それにしても、弘前市のCD店は郊外型が主流になりました。弘前駅からの距離を調べてみると以下の通り。

●徒歩16分 1.3km 日弘楽器(土手町)

●徒歩18分 1.6km メディアイン城東店(TSUTAYA)

●徒歩25分 2.1km バンダレコード弘前店(さくら野弘前店内)

●徒歩30分 2.6km TSUTAYA WonderGOO(国道7号線沿い)

●徒歩36分 2.9km GEO弘前新町店

●徒歩42分 3.3km メディアイン樹木店(TSUTAYA)

●徒歩42分 3.4km GEO弘前安原店

●徒歩45分 3.7km ヤマダ電機弘前

 ・Google Map 経路検索より

(他にもヴィレッジヴァンガード弘前店がありますが、幅広いジャンルを扱っていないため勝手ながら割愛します。ちなみにさくら野弘前店内、バンダレコードの真向かいにあります)
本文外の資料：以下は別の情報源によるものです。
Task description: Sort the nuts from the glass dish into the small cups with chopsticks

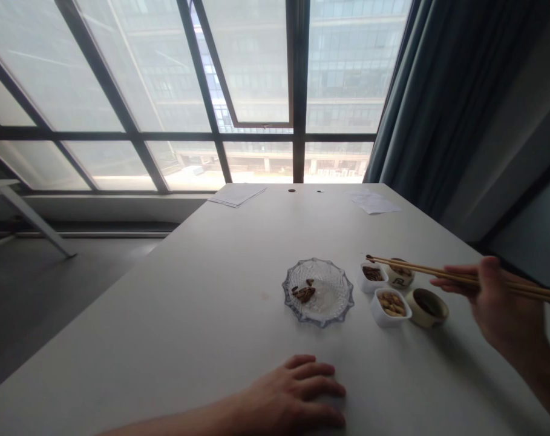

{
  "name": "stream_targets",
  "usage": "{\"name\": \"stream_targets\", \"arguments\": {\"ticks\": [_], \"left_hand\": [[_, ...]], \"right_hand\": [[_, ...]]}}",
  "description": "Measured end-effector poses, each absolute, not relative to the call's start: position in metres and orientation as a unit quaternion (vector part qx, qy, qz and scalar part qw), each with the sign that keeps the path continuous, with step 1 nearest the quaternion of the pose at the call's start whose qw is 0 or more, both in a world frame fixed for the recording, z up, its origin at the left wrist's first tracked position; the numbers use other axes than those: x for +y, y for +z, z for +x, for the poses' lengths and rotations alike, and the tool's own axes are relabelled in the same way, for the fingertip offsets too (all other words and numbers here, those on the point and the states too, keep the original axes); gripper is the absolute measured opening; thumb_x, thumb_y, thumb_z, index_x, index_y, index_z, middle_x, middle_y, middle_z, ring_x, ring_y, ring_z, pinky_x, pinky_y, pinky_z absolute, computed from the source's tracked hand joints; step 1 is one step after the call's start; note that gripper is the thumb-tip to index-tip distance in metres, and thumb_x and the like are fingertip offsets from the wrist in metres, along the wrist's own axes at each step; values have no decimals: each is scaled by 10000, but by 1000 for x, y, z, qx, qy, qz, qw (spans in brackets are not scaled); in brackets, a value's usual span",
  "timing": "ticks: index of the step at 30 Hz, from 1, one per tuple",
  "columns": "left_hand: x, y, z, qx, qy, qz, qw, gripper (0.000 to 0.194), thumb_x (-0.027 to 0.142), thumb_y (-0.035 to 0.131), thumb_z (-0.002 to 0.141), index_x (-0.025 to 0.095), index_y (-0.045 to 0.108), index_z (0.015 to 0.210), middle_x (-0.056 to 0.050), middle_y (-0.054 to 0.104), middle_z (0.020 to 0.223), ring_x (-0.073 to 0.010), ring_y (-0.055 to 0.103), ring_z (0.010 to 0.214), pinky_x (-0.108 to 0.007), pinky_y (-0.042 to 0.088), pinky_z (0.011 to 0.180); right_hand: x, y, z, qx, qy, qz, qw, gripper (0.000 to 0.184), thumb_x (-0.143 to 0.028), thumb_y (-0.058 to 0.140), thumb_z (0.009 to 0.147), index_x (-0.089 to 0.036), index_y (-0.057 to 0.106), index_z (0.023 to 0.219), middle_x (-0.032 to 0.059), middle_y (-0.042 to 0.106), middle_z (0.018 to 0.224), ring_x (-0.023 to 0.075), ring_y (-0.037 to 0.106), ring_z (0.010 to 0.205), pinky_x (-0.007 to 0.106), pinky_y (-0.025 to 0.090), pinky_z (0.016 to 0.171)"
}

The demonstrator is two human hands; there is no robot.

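My right hand is closed round a pair of wooden chopsticks. Between their tips is a small dark brown piece, above a white plastic cup of similar brown pieces. Next to it stands a second white cup holding tan nuts or kernels. Two small ceramic cups sit to the right: a patterned one under the chopsticks, and a darker one in front. Several brown pieces lie in a scalloped glass dish. My left hand rests on the table, fingers spread and holding nothing.
The white table stretches toward large windows. Paper sheets lie at its far left corner and more papers at the far right. A dark curtain hangs at the right; another table's leg shows at the left.
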State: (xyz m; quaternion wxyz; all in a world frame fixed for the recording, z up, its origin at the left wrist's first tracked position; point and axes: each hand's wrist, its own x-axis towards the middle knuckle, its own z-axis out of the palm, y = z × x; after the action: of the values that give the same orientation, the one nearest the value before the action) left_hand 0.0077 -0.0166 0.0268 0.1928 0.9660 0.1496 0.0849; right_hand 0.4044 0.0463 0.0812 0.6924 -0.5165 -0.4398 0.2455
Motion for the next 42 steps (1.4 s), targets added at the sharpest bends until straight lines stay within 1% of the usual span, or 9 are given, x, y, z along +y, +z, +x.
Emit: {"name": "stream_targets", "arguments": {"ticks": [7, 11, 14, 18, 22, 28, 33, 38, 42], "left_hand": [[-16, 29, 8, 148, 96, 965, 195, 253, 270, 599, 1097, 275, 655, 1344, -42, 627, 1541, -259, 515, 1501, -408, 323, 1307], [-16, 30, 8, 143, 89, 967, 193, 273, 349, 612, 1086, 281, 634, 1350, -50, 617, 1549, -270, 504, 1508, -408, 317, 1306], [-17, 30, 8, 146, 93, 964, 201, 269, 322, 607, 1086, 279, 635, 1351, -58, 622, 1544, -277, 507, 1505, -429, 322, 1303], [-17, 26, 8, 149, 101, 963, 200, 263, 257, 585, 1096, 278, 641, 1352, -51, 628, 1540, -267, 516, 1498, -429, 319, 1306], [-16, 21, 8, 143, 105, 965, 193, 266, 291, 617, 1079, 278, 634, 1344, -52, 633, 1532, -268, 521, 1491, -430, 315, 1306], [-16, 14, 6, 134, 105, 969, 177, 267, 298, 582, 1097, 276, 625, 1360, -40, 617, 1552, -257, 509, 1502, -405, 283, 1317], [-16, 6, 6, 130, 134, 968, 167, 238, 309, 558, 1118, 281, 638, 1340, -18, 636, 1530, -226, 522, 1490, -376, 268, 1321], [-17, 10, 7, 135, 126, 968, 172, 284, 349, 629, 1073, 268, 630, 1344, -43, 629, 1535, -258, 524, 1487, -404, 286, 1319], [-16, 13, 7, 134, 118, 969, 172, 277, 320, 608, 1084, 276, 626, 1357, -44, 631, 1534, -258, 520, 1495, -403, 290, 1318]], "right_hand": [[37, 74, 416, -425, 241, -535, 690, 438, -636, 783, 895, -204, 799, 825, 112, 793, 734, 318, 811, 644, 386, 707, 574], [40, 79, 413, -427, 234, -526, 697, 454, -641, 784, 897, -192, 810, 832, 109, 797, 731, 289, 810, 633, 345, 701, 589], [42, 83, 401, -445, 236, -521, 689, 475, -653, 775, 900, -187, 822, 828, 117, 798, 719, 282, 808, 624, 334, 699, 583], [42, 85, 362, -507, 278, -500, 645, 496, -669, 794, 877, -174, 834, 859, 122, 808, 725, 278, 810, 620, 340, 705, 605], [51, 75, 315, -560, 351, -474, 582, 506, -681, 761, 901, -181, 835, 903, 122, 825, 763, 289, 824, 665, 371, 709, 631], [76, 51, 280, -575, 386, -489, 531, 572, -767, 709, 886, -206, 801, 827, 110, 820, 736, 275, 809, 621, 373, 693, 589], [77, 45, 271, -555, 382, -505, 540, 541, -774, 726, 862, -241, 792, 798, 102, 820, 732, 294, 811, 633, 413, 707, 623], [72, 48, 268, -553, 361, -510, 551, 565, -785, 712, 866, -234, 787, 765, 115, 807, 698, 304, 803, 601, 418, 706, 588], [67, 57, 277, -546, 335, -503, 579, 554, -758, 732, 871, -216, 796, 775, 117, 806, 703, 304, 806, 600, 398, 708, 579]]}}
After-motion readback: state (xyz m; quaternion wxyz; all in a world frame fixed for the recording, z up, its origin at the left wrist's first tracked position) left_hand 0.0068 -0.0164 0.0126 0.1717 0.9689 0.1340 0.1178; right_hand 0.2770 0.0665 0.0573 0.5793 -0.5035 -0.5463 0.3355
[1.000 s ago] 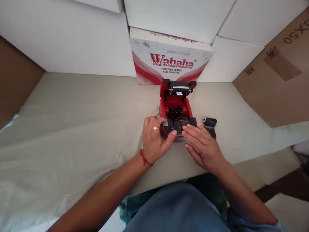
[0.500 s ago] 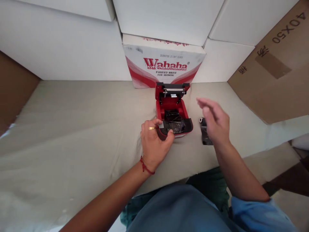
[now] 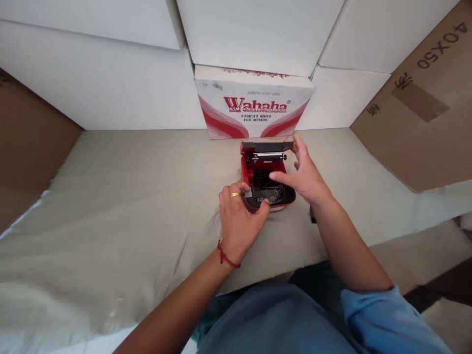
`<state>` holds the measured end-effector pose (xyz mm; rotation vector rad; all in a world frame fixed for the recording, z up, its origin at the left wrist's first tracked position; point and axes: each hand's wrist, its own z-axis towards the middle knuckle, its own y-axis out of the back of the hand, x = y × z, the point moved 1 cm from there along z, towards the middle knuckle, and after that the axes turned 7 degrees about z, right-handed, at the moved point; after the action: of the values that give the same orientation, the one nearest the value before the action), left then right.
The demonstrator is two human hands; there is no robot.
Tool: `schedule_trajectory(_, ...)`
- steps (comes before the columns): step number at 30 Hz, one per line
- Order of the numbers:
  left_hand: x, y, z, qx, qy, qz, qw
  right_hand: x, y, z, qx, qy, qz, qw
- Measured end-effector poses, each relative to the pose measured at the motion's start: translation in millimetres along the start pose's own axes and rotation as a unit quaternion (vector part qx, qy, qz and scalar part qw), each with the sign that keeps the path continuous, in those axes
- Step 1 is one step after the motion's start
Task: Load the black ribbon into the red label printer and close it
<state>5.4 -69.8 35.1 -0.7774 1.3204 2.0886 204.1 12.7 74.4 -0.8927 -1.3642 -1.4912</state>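
Note:
A small red and black printer (image 3: 245,169) stands on the cloth-covered surface with its lid (image 3: 267,146) raised. Crinkled black film (image 3: 273,195) lies inside its body, and a metal-and-black roller shows under the lid. My left hand (image 3: 241,216), with a ring and a red string bracelet, grips the front left edge, thumb at the front. My right hand (image 3: 308,179) is at the right side, fingertips touching the lid's right edge. Its thumb stretches over the opening, apart from the fingers. Beside the printer, a black film piece (image 3: 313,215) is mostly hidden behind my right wrist.
Right behind the printer stands a white and red Wahaha water carton (image 3: 256,110). White boxes (image 3: 258,34) form a wall at the back. Brown cardboard boxes flank the surface on the right (image 3: 416,128) and left (image 3: 29,142). The cloth (image 3: 155,196) has wrinkles.
My right hand has moved left and up from above the loose film piece to the printer's lid. The lid tilts slightly further forward. My left hand keeps its grip. The view has shifted slightly.

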Motion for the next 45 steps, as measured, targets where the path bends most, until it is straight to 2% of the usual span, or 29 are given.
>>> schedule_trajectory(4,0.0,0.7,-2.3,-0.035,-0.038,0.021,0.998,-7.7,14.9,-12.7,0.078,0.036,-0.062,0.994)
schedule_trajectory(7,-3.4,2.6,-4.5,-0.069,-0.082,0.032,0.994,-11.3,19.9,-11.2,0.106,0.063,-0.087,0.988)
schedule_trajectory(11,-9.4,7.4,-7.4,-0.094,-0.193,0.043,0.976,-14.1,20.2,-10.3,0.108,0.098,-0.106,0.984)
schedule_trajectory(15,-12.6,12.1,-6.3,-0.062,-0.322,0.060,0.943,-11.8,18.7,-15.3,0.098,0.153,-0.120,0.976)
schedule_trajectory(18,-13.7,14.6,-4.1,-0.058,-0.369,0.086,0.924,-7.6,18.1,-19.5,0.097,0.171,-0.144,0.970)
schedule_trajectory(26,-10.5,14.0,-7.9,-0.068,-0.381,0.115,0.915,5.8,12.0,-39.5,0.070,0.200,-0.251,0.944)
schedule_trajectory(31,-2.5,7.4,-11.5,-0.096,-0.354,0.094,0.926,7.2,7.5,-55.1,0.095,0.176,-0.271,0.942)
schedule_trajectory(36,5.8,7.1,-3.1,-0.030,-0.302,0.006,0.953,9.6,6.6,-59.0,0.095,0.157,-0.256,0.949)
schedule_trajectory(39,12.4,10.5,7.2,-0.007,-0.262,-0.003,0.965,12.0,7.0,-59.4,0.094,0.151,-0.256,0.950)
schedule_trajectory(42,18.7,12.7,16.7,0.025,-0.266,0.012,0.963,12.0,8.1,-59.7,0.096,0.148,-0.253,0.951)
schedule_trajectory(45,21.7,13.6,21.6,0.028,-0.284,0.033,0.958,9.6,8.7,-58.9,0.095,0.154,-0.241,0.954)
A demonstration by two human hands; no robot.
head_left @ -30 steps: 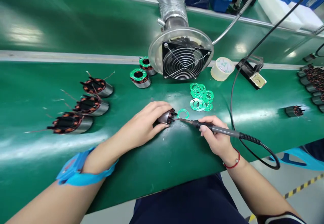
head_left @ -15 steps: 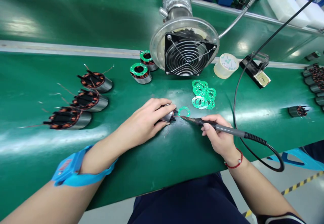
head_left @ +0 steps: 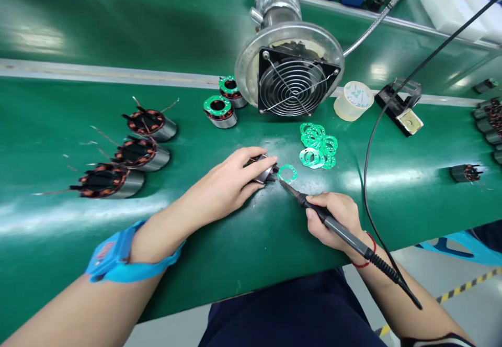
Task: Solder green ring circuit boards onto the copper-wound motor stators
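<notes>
Clamped in the left hand [head_left: 231, 180], a metal coil [head_left: 266, 174] lies on its side on the green bench [head_left: 251, 258], its long axis running crosswise and its pronged end facing the right hand [head_left: 342, 212]. Apart from the left, the right hand grips a soldering iron [head_left: 345, 236] that slants from beside its wrist forward and left, tip at the prongs, contact too small to tell. A green ring [head_left: 295, 171] lies just beyond the tip, a pile of rings [head_left: 318, 150] ahead of the right hand.
</notes>
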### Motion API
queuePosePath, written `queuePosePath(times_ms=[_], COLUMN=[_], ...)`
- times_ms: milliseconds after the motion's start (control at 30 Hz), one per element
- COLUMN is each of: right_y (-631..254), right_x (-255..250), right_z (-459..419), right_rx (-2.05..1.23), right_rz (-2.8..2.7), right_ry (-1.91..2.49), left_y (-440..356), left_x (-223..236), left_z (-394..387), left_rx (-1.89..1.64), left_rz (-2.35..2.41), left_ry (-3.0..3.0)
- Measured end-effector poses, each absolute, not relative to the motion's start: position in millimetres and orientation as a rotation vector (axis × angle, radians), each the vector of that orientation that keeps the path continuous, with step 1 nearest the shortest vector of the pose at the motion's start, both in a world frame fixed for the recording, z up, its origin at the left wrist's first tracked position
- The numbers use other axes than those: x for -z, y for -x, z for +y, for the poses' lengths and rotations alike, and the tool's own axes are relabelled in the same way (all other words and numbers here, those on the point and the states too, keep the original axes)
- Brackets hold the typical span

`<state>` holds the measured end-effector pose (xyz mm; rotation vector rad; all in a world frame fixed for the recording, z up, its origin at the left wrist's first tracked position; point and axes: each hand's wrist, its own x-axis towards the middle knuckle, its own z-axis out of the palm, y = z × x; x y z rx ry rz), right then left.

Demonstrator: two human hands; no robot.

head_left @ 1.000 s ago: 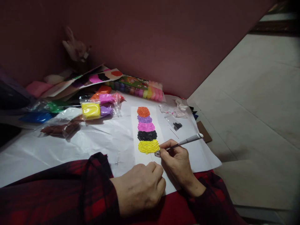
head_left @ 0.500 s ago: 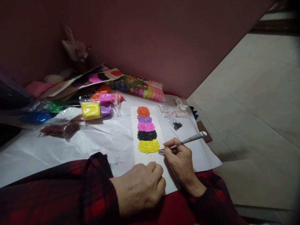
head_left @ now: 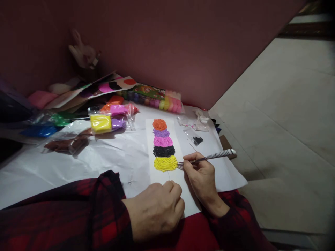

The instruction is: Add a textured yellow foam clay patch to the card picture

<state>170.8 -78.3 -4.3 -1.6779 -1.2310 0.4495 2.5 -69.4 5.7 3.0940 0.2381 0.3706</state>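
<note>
Grips a fork (head_left: 220,154) in the right hand (head_left: 202,177), pinched between thumb and fingers close to the tines, with the striped, pale-ended handle slanting up to the right. Holds the tines at the right edge of a textured yellow patch (head_left: 165,163); cannot tell how firmly pressed. Rests the left hand (head_left: 157,209), with fingers folded closed, just below on a narrow white strip (head_left: 151,170); cannot tell of anything tucked inside. Has on the strip, above the yellow and stacked edge to edge, a black patch (head_left: 164,151), a pink patch (head_left: 163,141), a purple patch (head_left: 161,133) and, on top, an orange patch (head_left: 159,124), narrowing upward. To the left, on a wrinkled white sheet (head_left: 112,157), a clear packet with a yellow block (head_left: 101,123) and a brown packet (head_left: 69,143). Farther back, near the wall (head_left: 178,52), a pack of coloured pieces (head_left: 154,97). To the right of the strip, a small clear bag with black lumps (head_left: 198,140).
</note>
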Motion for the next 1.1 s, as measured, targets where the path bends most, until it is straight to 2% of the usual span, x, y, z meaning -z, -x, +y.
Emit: queuePosePath(times_ms=[900, 1100], right_y=[-179.5, -180.9], right_x=[8.2, 8.7], right_z=[-67.4, -67.2], right_rx=[-0.5, -0.496], right_rz=[-1.155, -1.166], right_ry=[1.68, 1.692], left_y=[-3.0, -2.7], left_x=[-4.2, -6.3], left_z=[-69.0, -68.9], left_rx=[-0.412, -0.327], left_rz=[0.244, 0.242], left_ry=[-3.103, -3.103])
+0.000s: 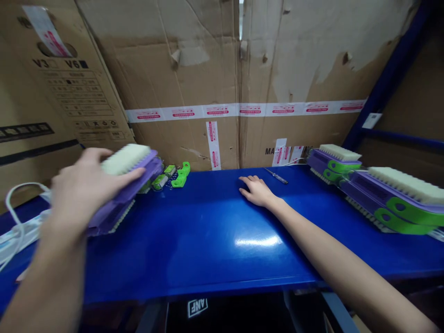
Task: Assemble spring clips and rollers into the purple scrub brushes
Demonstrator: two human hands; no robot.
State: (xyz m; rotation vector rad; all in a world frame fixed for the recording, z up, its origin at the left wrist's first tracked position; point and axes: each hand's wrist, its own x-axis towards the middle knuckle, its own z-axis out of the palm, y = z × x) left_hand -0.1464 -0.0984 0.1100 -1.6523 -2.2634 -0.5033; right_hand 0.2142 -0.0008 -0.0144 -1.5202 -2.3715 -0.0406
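Observation:
At the left, my left hand [83, 185] is wrapped round a purple brush [133, 178] with a thick pad of cream bristles on top. Its thumb lies along the purple side, and the far fingers are partly hidden. Another purple brush [104, 219], bristles down, is just beneath; whether the upper one touches it I cannot tell. My right hand [255, 190] lies palm down on the blue table [194, 240], fingers spread, holding nothing. Right of it lies a slim screwdriver [276, 176]. Behind the brushes are small green pieces [181, 175] and metal springs.
Purple brushes with green handles [391, 194] are stacked at the right. A white power strip [21, 236] with a cable lies at the far left. Taped cardboard [194, 74] walls the back, with a blue metal post [385, 69] at the right.

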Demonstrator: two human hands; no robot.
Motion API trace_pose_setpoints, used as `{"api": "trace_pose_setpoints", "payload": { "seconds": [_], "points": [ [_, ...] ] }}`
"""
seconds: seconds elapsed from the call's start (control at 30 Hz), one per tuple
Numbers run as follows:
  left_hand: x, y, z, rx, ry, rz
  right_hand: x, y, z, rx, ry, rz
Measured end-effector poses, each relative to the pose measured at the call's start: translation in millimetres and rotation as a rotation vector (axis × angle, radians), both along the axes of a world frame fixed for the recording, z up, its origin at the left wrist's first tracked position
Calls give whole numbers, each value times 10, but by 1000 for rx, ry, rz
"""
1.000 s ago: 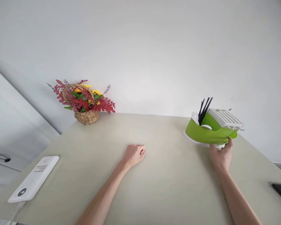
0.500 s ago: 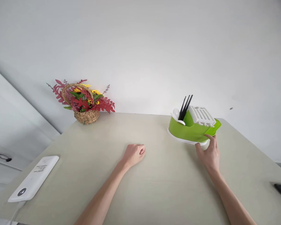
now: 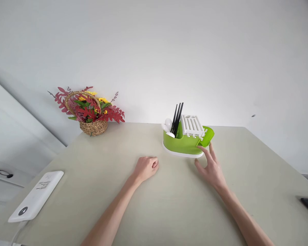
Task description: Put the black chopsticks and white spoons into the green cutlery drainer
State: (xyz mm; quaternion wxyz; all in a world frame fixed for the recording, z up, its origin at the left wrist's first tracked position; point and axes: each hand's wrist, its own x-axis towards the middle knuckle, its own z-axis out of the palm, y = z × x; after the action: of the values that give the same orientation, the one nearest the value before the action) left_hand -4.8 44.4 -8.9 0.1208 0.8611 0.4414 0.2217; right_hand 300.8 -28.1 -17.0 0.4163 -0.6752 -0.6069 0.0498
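Right hand point(image 3: 212, 169), fingers point(image 3: 204, 151) spread open, tips at the green cutlery holder's point(image 3: 183, 142) near right edge, holding nothing; the holder has slid left from 0.5 s ago to mid-counter. Left hand point(image 3: 145, 167) unmoved, loosely fisted, empty, on the beige counter point(image 3: 154, 205). White device point(image 3: 36, 196) near left; flower basket point(image 3: 91, 114) far left, well apart. Plain white wall point(image 3: 169, 51) behind.

green holder point(image 3: 184, 143) slid left, right hand point(image 3: 212, 169) now open

Beige table point(image 3: 169, 205), plain white wall point(image 3: 154, 51)
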Motion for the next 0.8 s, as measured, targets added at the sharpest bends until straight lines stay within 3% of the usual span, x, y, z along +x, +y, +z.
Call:
{"api": "trace_pose_setpoints", "payload": {
  "seconds": [0.1,0.23,0.57,0.8],
  "points": [
    [6,1,16,7,-2,29,-55,-14,17,2,-16,44],
    [8,20,45,30,-89,179,-127,-35,37,-7,-16,88],
    [-47,152,100,-32,-587,476,-330,-69,56,66,-75,245],
    [-68,203,144,-78,-865,547,-491,-96,104,84,-38,311]
  ]
}}
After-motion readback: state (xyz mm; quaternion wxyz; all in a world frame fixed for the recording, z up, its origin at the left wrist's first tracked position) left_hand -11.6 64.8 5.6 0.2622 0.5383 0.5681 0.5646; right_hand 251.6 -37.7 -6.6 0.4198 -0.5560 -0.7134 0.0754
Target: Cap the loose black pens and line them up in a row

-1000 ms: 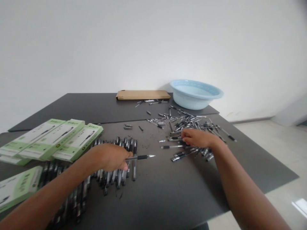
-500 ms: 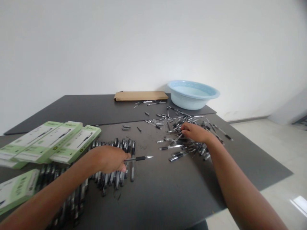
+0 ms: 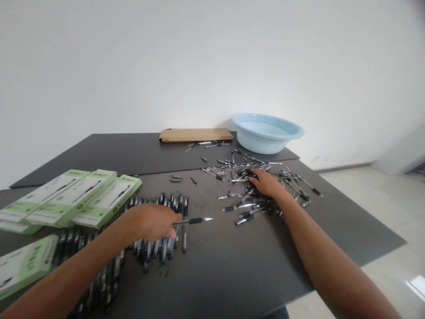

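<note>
My left hand [image 3: 157,220] is closed around an uncapped gel pen [image 3: 195,220]. The pen lies level, its black grip and silver tip pointing right. Beneath that hand is a row of capped pens [image 3: 164,252] laid side by side, partly covered by my wrist and fingers. On the right, my right hand [image 3: 266,182] rests on a loose heap of pen parts [image 3: 245,206], thumb apart from the fingers. The fingertips dip among clear barrels with black grips, so they are partly hidden; I see nothing held there.
Several green and white pen boxes [image 3: 106,201] lie at the left, with more pens under my forearm. A light blue basin [image 3: 267,133] and a flat cardboard piece [image 3: 195,135] stand at the back by the wall. Small black caps [image 3: 175,178] lie mid-table [image 3: 226,270].
My right hand has moved a little farther back over the heap, its thumb and fingers spreading apart. Some pen parts beneath it have shifted. My left hand keeps its pen almost still.
</note>
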`<state>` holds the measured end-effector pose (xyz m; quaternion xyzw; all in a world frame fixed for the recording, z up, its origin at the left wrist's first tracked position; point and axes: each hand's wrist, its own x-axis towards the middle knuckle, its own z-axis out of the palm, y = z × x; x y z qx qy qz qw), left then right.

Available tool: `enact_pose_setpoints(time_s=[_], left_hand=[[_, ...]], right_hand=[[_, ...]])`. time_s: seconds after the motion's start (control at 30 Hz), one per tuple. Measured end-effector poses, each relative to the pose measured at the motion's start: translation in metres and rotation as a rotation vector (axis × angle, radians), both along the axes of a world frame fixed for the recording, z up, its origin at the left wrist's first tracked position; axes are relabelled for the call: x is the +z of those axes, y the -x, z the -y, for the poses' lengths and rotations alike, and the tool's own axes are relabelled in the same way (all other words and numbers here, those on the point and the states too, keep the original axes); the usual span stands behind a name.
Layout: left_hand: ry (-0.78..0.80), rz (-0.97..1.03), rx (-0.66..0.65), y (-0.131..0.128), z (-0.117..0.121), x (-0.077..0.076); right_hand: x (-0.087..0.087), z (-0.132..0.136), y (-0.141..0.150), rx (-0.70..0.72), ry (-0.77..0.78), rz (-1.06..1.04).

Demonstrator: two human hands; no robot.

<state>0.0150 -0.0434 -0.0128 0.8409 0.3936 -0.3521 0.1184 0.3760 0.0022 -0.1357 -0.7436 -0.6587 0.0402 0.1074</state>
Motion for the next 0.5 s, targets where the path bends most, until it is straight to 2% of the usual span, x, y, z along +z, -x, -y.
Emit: enact_pose_setpoints(time_s=[0.27,0.5], left_hand=[[0.007,0.014,0.015,0.0,0.0,0.0],[-0.01,0.03,-0.004,0.002,-0.002,-0.005]], right_hand=[[0.01,-0.001,-0.015,0.02,0.021,0.007],[0.011,-0.001,-0.015,-0.035,-0.029,0.027]])
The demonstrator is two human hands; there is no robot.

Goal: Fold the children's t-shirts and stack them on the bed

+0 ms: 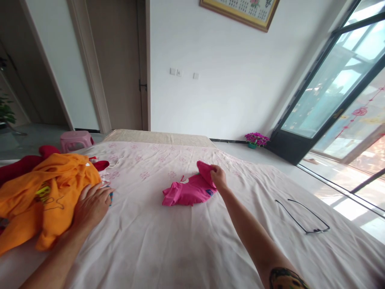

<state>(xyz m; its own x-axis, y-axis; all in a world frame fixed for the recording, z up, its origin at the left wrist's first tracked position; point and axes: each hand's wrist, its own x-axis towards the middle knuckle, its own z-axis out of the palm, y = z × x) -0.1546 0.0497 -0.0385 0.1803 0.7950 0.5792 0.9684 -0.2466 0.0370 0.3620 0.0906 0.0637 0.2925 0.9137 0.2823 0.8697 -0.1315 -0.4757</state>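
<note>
A small pink garment [188,192] lies bunched on the pale flowered sheet [144,241], near the middle of the view. My right hand [218,176] pinches its right end and holds that part raised off the sheet. On the left, an orange garment [69,172] with a printed figure lies heaped up. My left hand [94,202] rests flat against the right side of this heap, fingers stretched out. A bit of blue patterned cloth [111,196] shows beside its fingertips. What lies under the left palm is hidden.
Dark red cloth [21,166] lies behind the orange garment. Eyeglasses [315,230] rest unfolded on the sheet at right. Beyond the bed stand a pink stool [76,138] and a pot of purple flowers [256,139]. A glass door [313,100] is at right.
</note>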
メディアイン城東店は、個人的には学生時代に”線路をくぐって、もしくは弘前駅の地下道を通っていかないと行けない”というイメージがあり、勝手ながら遠いというイメージがありました。実際距離検索をしてみて、その考えをあらためた次第です(メディアイン関係者の皆さん、失礼しました)。

 

これを見ると、チェーンの台頭と、徒歩圏内で通える店の少なさがわかります。また、日弘楽器は他店より品揃えが豊富とはいえませんが、楽器の販売や演歌の取扱いの多さ、コンサートチケットの販売等で店の着実なファンを抑えているように思います。

 

と考えてみて、実は、多くの街が抱える問題の縮図が、弘前のCD店分布から見えてくるのでは、と。”郊外型チェーン店が栄え、中心部に活気がなくなっている””個人商店は魅力的な差別化を図らないといけない”など…大げさでしょうか。いや、既に20年前に柏村(現つがる市柏。弘前から車で1時間程)にショッピングモールが登場し、そこへHMVが進出したこと、数年後に八戸の郊外である下田町(現おいらせ町)のショッピングモールにタワーレコードが進出したことを踏まえれば、青森・弘前・八戸の県内三大都市よりも郊外に店を構えることが魅力的だったのかもしれず、もしかしたらその頃から既に、都市部の”サバイバル”ははじまっていたのしれませんね。

 

 

それにしても、自分たちが学生(特に都市部に通うようになった高校生の)時代、音楽情報の有力な発信源は実店舗でした。音楽を耳で、目で(”ジャケ買い”など)味わうということが、ネットが一般的になった時代では薄れてきてるのかもしれません。通学ルートそばにある実店舗の減少は、肌で味わうことをより薄れさせるような気がして、至極残念ではあります。

(と書いている自分が、今や購入の大半はネット経由であるというのが事実だったりします。店舗に行く機会が極端に減ったというわけではなく、自分の場合はクレジットカードやネットショップでのポイントが最優先だったり、購入の大半が輸入盤だったりするのですが。現在の高校生がCDを買う時のルートを伺ってみたいところではあります。)

今週、閉店前に一度、新星堂を訪ねてみたいと思います。